Task to carry out: The response must be the exact lines from the one that contains "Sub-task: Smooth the" through the end of the material, with no pictures and no additional lines.

============================================================

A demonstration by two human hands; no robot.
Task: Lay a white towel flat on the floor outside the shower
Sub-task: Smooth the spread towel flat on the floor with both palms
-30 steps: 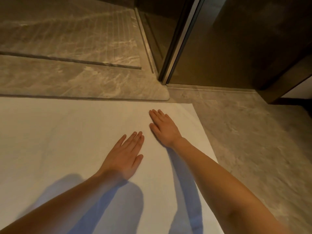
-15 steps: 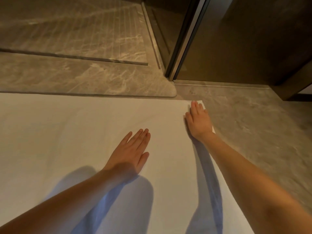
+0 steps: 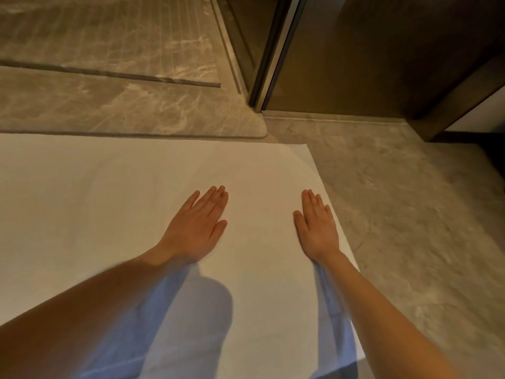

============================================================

Task solution:
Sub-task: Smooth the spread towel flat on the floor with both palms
-30 steps: 
-15 steps: 
+0 steps: 

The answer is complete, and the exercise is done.